Rare que L’employée aux écritures évoque ici ses rêves, souvenir d’un seul ayant fait l’objet d’un billet, une histoire de chaussures noires qui me valut en son temps beaucoup de visites d’internautes en quête du sens de leurs propres rêves avec chaussures noires.
Or il se trouve que je participais vendredi 26 et samedi 27 mai au colloque “La fabrique des transclasses” organisé par les philosophes Chantal Jaquet et Gérard Bras à l’université Paris I Panthéon Sorbonne ; Chantal Jaquet étant l’auteure d’un très éclairant et subtil ouvrage sur la question paru aux PUF en 2014 : Les transclasses ou la non-reproduction.

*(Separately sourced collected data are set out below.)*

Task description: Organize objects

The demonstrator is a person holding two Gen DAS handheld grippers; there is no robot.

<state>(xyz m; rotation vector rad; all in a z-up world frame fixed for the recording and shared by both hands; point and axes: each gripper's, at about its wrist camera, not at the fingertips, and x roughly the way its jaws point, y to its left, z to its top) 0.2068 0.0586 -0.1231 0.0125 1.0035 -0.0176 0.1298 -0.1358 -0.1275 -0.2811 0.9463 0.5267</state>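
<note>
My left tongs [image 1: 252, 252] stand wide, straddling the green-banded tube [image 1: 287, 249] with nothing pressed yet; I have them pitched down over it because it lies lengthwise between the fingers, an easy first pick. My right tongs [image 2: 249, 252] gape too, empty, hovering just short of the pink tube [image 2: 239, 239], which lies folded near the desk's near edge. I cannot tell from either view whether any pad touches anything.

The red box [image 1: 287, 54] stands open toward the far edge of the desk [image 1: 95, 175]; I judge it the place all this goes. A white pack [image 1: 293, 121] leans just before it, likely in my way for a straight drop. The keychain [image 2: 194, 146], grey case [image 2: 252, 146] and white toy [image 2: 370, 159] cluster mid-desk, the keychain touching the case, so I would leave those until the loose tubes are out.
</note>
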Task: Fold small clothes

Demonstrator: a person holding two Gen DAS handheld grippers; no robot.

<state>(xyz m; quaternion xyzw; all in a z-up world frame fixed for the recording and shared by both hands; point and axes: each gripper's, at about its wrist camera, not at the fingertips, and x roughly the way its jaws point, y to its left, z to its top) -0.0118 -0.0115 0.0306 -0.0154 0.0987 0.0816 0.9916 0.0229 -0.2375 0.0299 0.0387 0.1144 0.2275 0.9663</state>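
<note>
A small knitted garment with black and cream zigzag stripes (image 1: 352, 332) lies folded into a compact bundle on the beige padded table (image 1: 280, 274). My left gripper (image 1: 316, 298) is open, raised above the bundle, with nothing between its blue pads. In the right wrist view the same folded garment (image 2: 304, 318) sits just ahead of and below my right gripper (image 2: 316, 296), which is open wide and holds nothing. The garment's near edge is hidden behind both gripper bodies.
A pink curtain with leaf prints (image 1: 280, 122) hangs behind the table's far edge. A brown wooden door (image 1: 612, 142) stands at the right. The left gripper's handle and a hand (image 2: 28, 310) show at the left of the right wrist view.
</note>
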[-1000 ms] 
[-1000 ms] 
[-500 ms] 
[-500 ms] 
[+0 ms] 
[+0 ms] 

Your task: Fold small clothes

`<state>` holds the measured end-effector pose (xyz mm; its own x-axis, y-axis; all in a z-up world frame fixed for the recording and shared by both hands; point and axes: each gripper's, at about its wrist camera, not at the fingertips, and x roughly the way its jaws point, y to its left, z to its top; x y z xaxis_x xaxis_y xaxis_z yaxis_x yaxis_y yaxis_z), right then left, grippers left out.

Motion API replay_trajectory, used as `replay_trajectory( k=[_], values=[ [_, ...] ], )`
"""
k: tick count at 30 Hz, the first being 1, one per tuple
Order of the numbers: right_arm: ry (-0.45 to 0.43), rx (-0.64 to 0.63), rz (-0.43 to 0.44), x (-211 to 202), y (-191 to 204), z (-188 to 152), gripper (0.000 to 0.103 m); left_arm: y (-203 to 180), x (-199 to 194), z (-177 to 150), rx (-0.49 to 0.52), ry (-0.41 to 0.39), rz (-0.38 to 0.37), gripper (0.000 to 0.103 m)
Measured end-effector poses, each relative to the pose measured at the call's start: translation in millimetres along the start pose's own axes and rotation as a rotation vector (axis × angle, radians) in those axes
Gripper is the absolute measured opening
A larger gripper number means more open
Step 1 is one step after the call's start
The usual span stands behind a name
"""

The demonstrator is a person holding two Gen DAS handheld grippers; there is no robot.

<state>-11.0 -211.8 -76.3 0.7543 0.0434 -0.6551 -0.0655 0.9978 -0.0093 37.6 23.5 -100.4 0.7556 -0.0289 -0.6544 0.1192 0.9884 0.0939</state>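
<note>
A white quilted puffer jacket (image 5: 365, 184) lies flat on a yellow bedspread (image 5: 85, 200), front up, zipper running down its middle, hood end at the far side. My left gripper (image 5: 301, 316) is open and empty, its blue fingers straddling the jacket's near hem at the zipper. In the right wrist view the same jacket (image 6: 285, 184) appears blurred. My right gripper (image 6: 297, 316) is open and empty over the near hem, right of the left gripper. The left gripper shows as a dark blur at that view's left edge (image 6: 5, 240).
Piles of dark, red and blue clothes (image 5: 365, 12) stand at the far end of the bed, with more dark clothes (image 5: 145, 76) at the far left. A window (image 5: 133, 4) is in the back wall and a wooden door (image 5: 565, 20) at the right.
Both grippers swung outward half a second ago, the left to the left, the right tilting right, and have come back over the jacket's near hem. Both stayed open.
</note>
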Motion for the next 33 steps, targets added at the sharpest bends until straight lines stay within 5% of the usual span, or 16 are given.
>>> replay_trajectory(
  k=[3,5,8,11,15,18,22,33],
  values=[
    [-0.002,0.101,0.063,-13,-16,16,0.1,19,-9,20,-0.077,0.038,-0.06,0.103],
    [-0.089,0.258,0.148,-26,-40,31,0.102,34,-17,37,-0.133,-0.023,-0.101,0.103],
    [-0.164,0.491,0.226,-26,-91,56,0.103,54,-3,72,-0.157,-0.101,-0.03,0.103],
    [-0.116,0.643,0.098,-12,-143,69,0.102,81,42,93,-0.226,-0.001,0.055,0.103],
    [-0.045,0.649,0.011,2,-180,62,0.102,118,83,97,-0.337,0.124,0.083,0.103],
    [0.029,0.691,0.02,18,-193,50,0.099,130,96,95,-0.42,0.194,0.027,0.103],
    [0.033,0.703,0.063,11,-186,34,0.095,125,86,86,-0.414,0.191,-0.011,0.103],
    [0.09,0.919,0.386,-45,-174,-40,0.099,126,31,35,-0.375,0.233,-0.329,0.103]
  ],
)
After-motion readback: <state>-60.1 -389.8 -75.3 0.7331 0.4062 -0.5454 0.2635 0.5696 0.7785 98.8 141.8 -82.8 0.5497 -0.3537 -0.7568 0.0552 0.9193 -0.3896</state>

Ce colloque interdisciplinaire réunissant principalement des philosophes, des psychanalystes et des sociologues s’ouvrait aussi largement aux récits singuliers, côté intervenants comme côté public. J’ai l’habitude des colloques mais je crois n’avoir jamais participé à un événement universitaire de ce type atteignant des deux côtés, tribune et salle, cette qualité égale des prises de parole, cette implication personnelle et ce niveau d’intensité des échanges. Ceci n’étant pas étranger, bien sûr, au fait que ce dont nous parlions concernait directement la plupart des personnes présentes dans la salle, des deux côtés.

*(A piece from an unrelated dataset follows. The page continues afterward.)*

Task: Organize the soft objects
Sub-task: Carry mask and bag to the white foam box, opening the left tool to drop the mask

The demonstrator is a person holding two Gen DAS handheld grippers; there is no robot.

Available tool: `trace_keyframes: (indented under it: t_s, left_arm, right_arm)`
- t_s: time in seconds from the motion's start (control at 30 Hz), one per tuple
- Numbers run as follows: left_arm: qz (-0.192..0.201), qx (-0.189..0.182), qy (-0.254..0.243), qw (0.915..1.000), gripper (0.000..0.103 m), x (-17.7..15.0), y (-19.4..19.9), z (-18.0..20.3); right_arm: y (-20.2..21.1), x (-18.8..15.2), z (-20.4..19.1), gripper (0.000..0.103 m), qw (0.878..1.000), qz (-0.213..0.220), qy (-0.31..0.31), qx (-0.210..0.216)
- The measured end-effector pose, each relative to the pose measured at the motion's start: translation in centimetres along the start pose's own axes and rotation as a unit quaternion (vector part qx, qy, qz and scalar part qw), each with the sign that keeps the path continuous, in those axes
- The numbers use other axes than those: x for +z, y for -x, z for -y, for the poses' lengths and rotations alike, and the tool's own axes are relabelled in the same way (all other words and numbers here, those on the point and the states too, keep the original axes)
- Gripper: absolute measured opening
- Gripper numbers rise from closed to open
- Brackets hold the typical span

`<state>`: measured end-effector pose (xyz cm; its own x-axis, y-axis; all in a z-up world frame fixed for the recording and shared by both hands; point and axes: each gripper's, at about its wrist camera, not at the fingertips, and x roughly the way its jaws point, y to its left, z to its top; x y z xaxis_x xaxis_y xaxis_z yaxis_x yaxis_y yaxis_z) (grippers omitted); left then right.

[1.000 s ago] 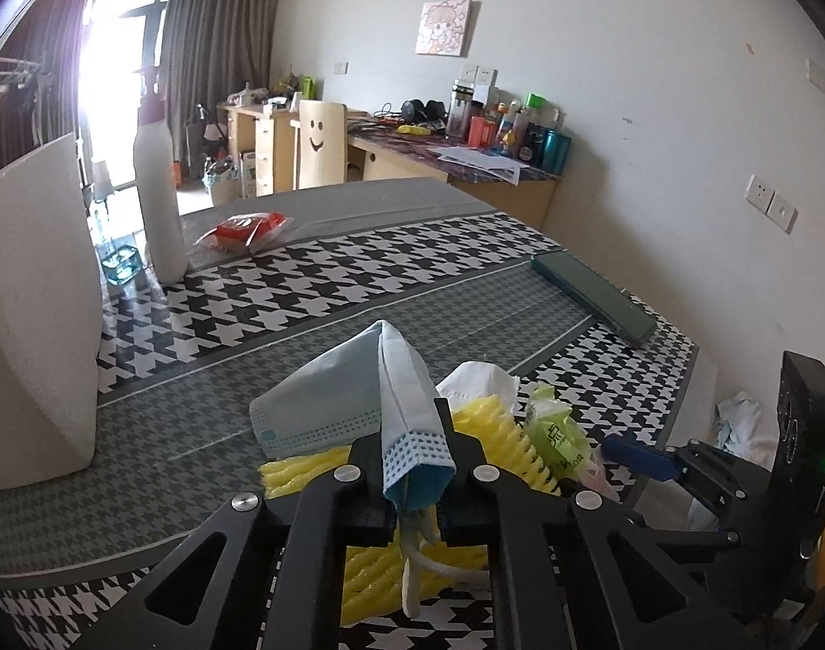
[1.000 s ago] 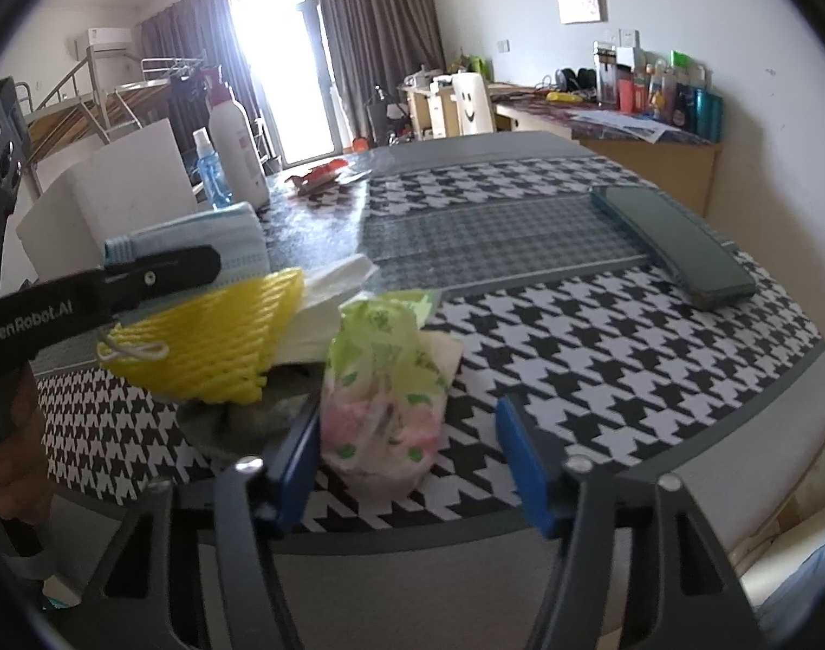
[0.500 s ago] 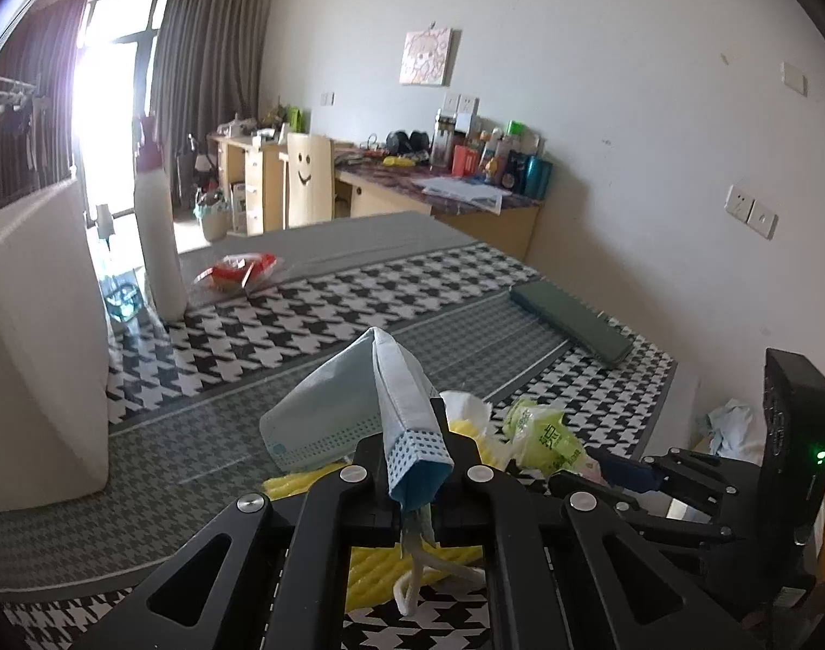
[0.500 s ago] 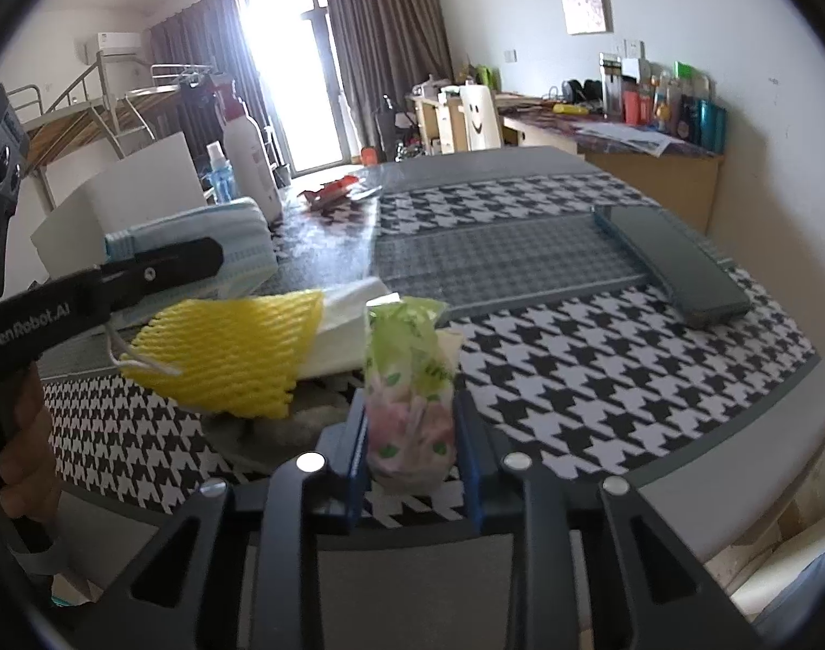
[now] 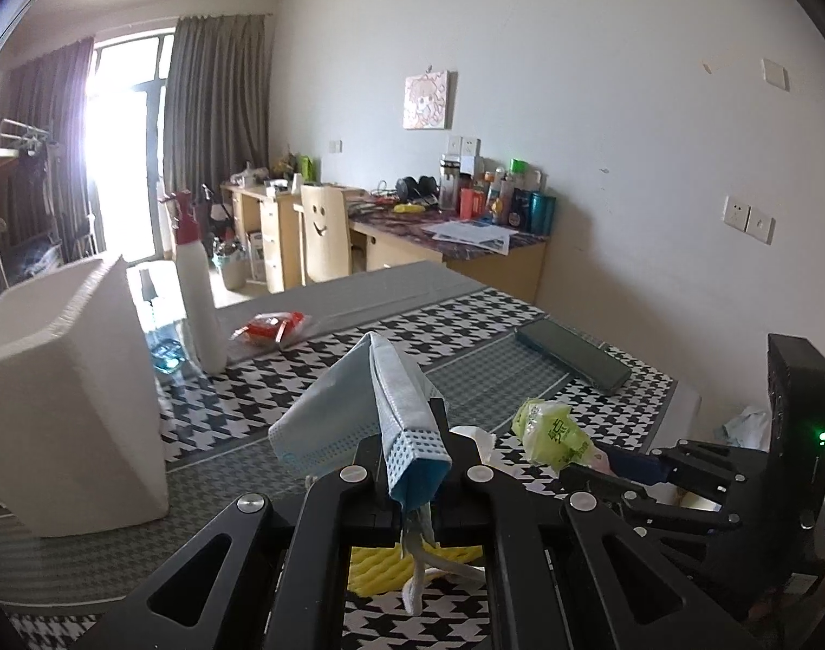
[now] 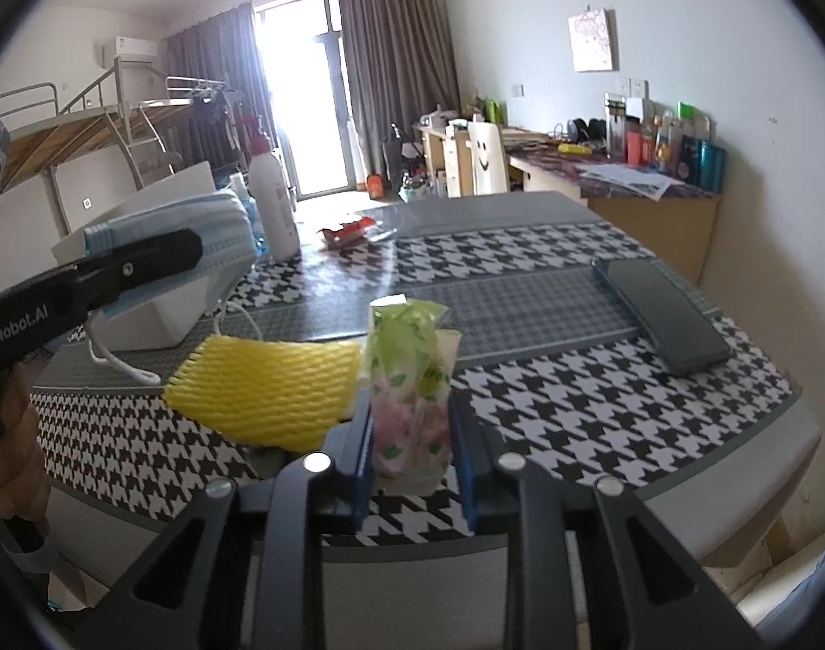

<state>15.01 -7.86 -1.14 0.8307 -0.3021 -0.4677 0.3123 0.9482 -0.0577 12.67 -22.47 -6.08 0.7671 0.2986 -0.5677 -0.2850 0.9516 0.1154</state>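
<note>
The left hand-held gripper is clamped on a blue mask, while the right hand-held gripper, jaws closing, squeezes a green packet above the bench.

right gripper closing on tissue pack, both grippers lifted off table

Black tongs, blue pads
</note>
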Motion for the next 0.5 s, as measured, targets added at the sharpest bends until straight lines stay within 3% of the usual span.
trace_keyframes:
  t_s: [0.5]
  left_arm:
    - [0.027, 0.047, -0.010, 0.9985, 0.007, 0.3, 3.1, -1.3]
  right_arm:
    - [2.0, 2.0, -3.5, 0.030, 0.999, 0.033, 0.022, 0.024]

Depuis janvier, quand l’invitation s’était précisée (merci encore à Chantal Jaquet et à Gérad Bras) et qu’il m’avait fallu fournir le titre de mon intervention, l’affaire me préoccupait. J’avais laborieusement forgé un intitulé – “Elargir le cercle : et si le voyage n’était pas solitaire ?” – en contournant le mot transclasse que, comme tous les mots bâtis sur le préfixe “trans” je ne trouve pas très beau (sauf transsibérien). J’aurais tendance à lui préférer “passe-classe” que l’on trouve aussi dans l’ouvrage de Chantal Jaquet, pour sa connotation passe-muraille, assez bien dans le sujet.

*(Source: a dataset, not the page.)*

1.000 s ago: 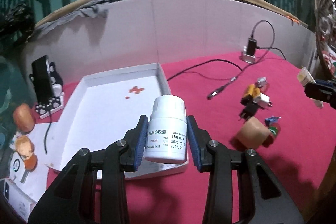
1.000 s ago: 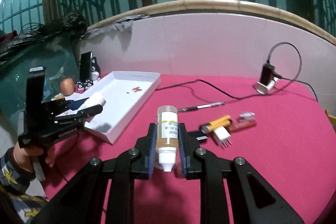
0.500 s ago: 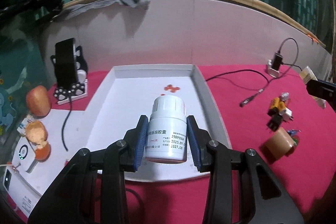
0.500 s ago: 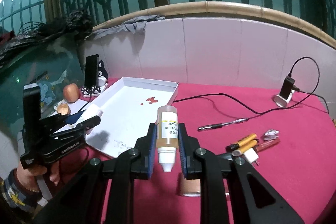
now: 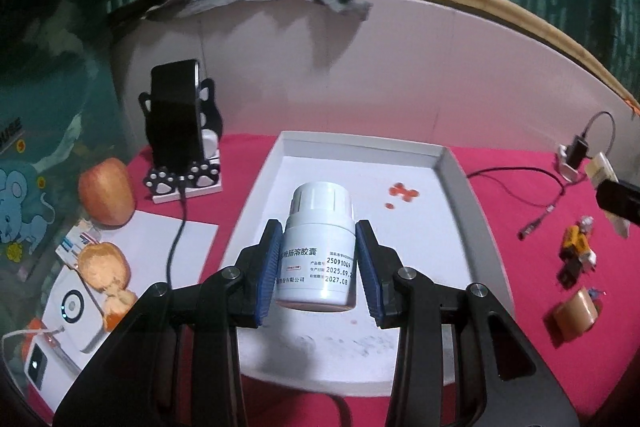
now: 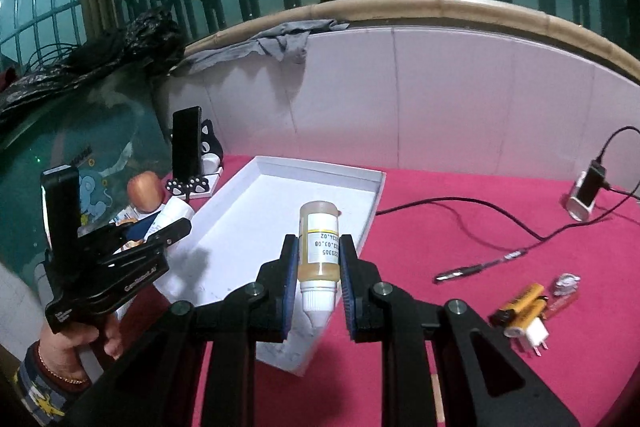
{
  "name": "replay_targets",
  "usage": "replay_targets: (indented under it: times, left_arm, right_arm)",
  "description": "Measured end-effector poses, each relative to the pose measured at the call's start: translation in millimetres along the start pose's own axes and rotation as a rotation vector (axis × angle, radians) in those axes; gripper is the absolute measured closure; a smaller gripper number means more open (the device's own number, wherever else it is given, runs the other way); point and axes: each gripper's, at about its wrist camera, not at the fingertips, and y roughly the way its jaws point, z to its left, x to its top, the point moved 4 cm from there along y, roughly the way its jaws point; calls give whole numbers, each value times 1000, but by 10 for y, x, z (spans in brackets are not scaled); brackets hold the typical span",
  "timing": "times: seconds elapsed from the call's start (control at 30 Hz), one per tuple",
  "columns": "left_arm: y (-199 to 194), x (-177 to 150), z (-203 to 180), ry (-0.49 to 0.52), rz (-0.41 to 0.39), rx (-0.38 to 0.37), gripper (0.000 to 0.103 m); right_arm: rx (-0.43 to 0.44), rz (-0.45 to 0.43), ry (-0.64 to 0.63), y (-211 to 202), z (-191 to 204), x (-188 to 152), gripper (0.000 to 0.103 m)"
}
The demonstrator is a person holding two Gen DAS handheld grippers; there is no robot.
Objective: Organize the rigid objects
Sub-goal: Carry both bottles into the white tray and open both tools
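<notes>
My left gripper (image 5: pixel 318 267) is shut on a white pill bottle (image 5: pixel 318 251) with printed dates, held upright above the near part of a white shallow tray (image 5: pixel 456 187). My right gripper (image 6: pixel 318 279) is shut on a small amber dropper bottle (image 6: pixel 319 251), held with its white nozzle toward me, over the near right edge of the same tray (image 6: pixel 372 211). The left gripper (image 6: pixel 120 259) with the white bottle (image 6: pixel 172 215) also shows at the left of the right wrist view.
On the red cloth right of the tray lie a pen (image 6: pixel 480 267), yellow batteries (image 6: pixel 524 301), a white plug (image 6: pixel 532 337), a lighter (image 6: pixel 564 301), a tan tape roll (image 5: pixel 576 313) and a cable (image 6: pixel 460 205). A phone on a stand (image 5: pixel 178 135), an apple (image 5: pixel 106 193) and papers sit left.
Both grippers have moved left with their bottles: the left from the tray's near right corner to over its middle, the right from over the cloth to the tray's right edge.
</notes>
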Motion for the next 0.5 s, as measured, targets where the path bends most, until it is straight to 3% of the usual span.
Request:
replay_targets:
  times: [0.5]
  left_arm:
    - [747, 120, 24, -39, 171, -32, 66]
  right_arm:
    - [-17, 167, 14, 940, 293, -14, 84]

Sans savoir alors au-delà du titre ce que je pourrais bien dire fin mai, j’y pensais de façon de plus en plus obsessionnelle au fil des mois, lisais sur la question et notais en vrac les idées qui me venaient à la page “semaine 21″ de mon agenda. De ces notes j’ai finalement bâti, pas du tout en théoricienne de la chose mais du seul petit bout de ma lorgnette, un topo insistant sur 4 points : la visibilisation par l’écriture, l’absence de choix face au non-reproductible, le passage d’une classe à une autre comme co-production de vivants et de morts, enfin qu’en matière de cursus et de carrière, les choses n’étant pas égales par ailleurs, les aboutissements ne le sont pas non plus.
J’en viens au rêve fait dans la nuit de jeudi à vendredi, soit au cours de la nuit précédant mon intervention au colloque. Ma famille au complet sur quatre générations, de mes parents à leurs arrières-petits-enfants, se trouvait réunie à l’occasion d’un événement non identifié, cohabitant pour quelques jours dans une maison trop petite pour contenir tout le monde. C’était, par exemple, un peu compliqué d’organiser les repas et l’on se bousculait sans cesse. Tout cela dans la bonne humeur mais je me demandais vraiment pourquoi s’entasser tous là pareillement alors que, pas bien loin, nous disposions d’une deuxième maison, complètement inhabitée celle-là…
Vendredi, pour la première fois, mon intervention dans un colloque s’est ouverte par le récit d’un rêve.